Tag: M.W=100-200

COA of Formula: C7H11NO2. The fused heterocycle is formed by combining a benzene ring with a single heterocycle, or two or more single heterocycles. Compound: tert-Butyl 2-cyanoacetate, is researched, Molecular C7H11NO2, CAS is 1116-98-9, about A prostate-specific membrane antigen activated molecular rotor for real-time fluorescence imaging. Author is Zhang, Jingming; Rakhimbekova, Anastasia; Duan, Xiaojiang; Yin, Qingqing; Foss, Catherine A.; Fan, Yan; Xu, Yangyang; Li, Xuesong; Cai, Xuekang; Kutil, Zsofia; Wang, Pengyuan; Yang, Zhi; Zhang, Ning; Pomper, Martin G.; Wang, Yiguang; Barinka, Cyril; Yang, Xing.

Surgery is an efficient way to treat localized prostate cancer (PCa), however, it is challenging to demarcate rapidly and accurately the tumor boundary intraoperatively, as existing tumor detection methods are seldom performed in real-time. To overcome those limitations, we develop a fluorescent mol. rotor that specifically targets the prostate-specific membrane antigen (PSMA), an established marker for PCa.
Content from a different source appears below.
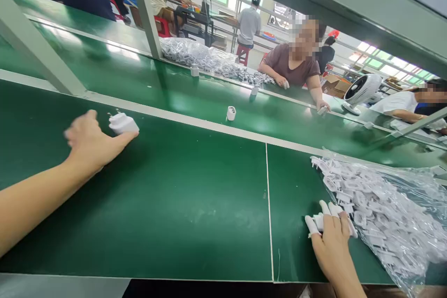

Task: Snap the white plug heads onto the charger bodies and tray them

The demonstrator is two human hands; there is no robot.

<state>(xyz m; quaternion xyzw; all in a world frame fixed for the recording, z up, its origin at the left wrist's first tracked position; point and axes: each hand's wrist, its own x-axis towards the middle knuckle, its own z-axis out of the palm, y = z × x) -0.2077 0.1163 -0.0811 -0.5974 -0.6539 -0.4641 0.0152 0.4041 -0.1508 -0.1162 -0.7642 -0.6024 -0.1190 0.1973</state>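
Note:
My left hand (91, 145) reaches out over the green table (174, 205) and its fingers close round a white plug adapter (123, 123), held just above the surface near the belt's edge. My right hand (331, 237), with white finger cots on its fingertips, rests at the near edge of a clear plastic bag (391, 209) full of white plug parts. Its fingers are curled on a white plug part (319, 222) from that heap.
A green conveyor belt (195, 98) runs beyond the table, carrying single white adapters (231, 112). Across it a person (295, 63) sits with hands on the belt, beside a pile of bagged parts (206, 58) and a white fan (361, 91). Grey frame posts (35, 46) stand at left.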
The probes have picomolar affinity (IC50 = 63-118 pM) for PSMA and generate virtually instantaneous onset of robust fluorescent signal proportional to the concentration of the PSMA-probe complex. In vitro and ex vivo experiments using PCa cell lines and clin. samples, resp., indicate the utility of the probe for biomedical applications, including real-time monitoring of endocytosis and tumor staging. Experiments performed in a PCa xenograft model reveal suitability of the probe for imaging applications in vivo.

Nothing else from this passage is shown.